Yes” he says “what's he saying now?”
What's he saying now.”
What is it?”
What?”
What he's saying.”
What's he saying?”
What's he saying now.”
That's what he's saying” she says.
What?” he says.
What's he saying now.”
I'd better get up and go type somewhere else.
I've got to know a few quirky characters here in the news – one of them being the deputy Prime Minister; a man called Clegg; he went to a very privileged school called Eton where the very rich people of the world send their kids – rich Americans, Africa leaders and the Neauvo Riche but not the sons of the royal family I hasten to add - until Diana came on board.
After he left Eton, Clegg's dad managed to pull a few strings and get him a job in a merchant bank – well an internship which to a millionaire's son is the same thing. The Prime Minister, Cameron, was also at Eton and he got his first job at Conservative Central Office.
The day before Cameron's interview somebody from Buckingham Palace called Conservative Central Office and told them that Davie (Boy) Cameron was a good egg and that they should give him the job.
The pair of them – the two C words (Clegg and Cameron) - have very annoying vowel sounds. They don't have an upper class accent like Prince Charles or RP (received English) like, shall we say Laurence Olivier or Alec Guinness or even Christopher Lee, they have terrible grating whiny and nasal kinds of voices like blunt pieces of chalk being scraped across blackboards and you have to throw cushions and pillows at the screen every time they come on television.
It has been a shot in the arm for the British economy with many television sets being smashed by people who didn't have something soft to throw at the screen when they came on, and smashed their sets by throwing furniture at them.
It seems Mister Clegg wants to pull the ladder up behind him – if you know what that expression means. He wants the old boy network to stop; he wants some kind of legislation or employment guidelines to stop the privileged few from getting a gee up from their influential mummys and daddys; or even their nepotistic Uncles.
He spent the day yesterday (Tuesday or even the day before yesterday as I notice it Thursday here) answering questions to the news media and talk shows and being pummelled by even the light weight pundits – of course his hoppo, Davie Boy, the other C word, is in Pakistan at the moment and will probably make as big an arsehole of himself as he did the last time he visited the sub-continent.
He was last seen in a punkawallah's hut looking for a dictionary so he could spell the word legacy for his memoirs.
I am now on the plane heading for Washington DC.

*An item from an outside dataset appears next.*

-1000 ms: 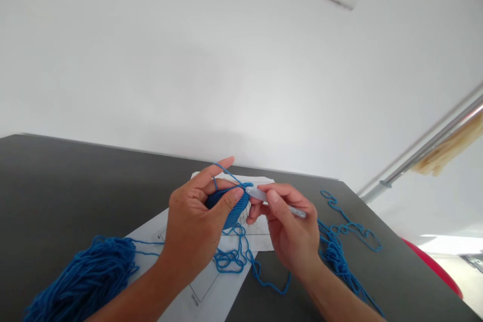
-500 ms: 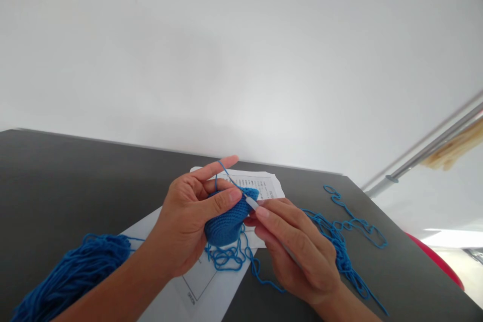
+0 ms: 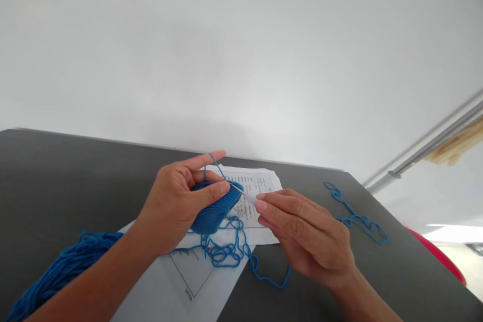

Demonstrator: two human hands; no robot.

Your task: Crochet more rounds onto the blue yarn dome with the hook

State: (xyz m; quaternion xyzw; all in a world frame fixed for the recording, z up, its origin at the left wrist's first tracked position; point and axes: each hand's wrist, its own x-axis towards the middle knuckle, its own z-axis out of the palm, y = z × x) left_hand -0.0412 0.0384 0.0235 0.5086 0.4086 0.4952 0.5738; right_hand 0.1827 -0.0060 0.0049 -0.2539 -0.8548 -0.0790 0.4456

Maybe I'll write from there or just post this as it is -
In DC now – the same as any other airport on earth – or the planet, as people say these days which I hate – I hate some things, don't cha know!
The post of Deputy Prime Minister didn't really exist till Tony Blair gave the job to John Prescott to throw a gesture to the left. John Prescott came through the union ranks and was active in the Seaman's Union and was part of the old Labour Party; the party of Harold Wilson, Clement Atlee, Bevin, Bevan and Tony Benn!!!
That's one of the reasons Thatcher was voted in 3 times, even though more people voted against her than voted for her; as Kenny Everett used to say:

You will vote for her again
cos you won't vote for Tony Benn.
Another reason why she was voted in 3 times was because the 80s in the UK was a very greedy decade – Give me the money was a famous phrase from Harry Enfield.
But back to John Prescott; there used to be a famous fighter in the 60s or so in Britain called Johnny Prescott; no relation to the former Deputy Prime Minister, who kind of harked back to Johnny, the no relation pugilist, on one occasion; on the hustings, during one of the election campaigns, a member of the public threw an egg at Mister Prescott's face; Mister Prescott, with a right cross, chinned him and sent him sprawling into the crowd. It was headlined in all the newspapers, TV news and Tony Blair called him and asked him to apologise; he refused! He said he would sooner resign than apologise and Blair had to accept that – it is also thought that it won him a few votes.
What would it take for one of the C Words to throw a punch? Maybe they'd have you hauled away by one of their subalterns first!!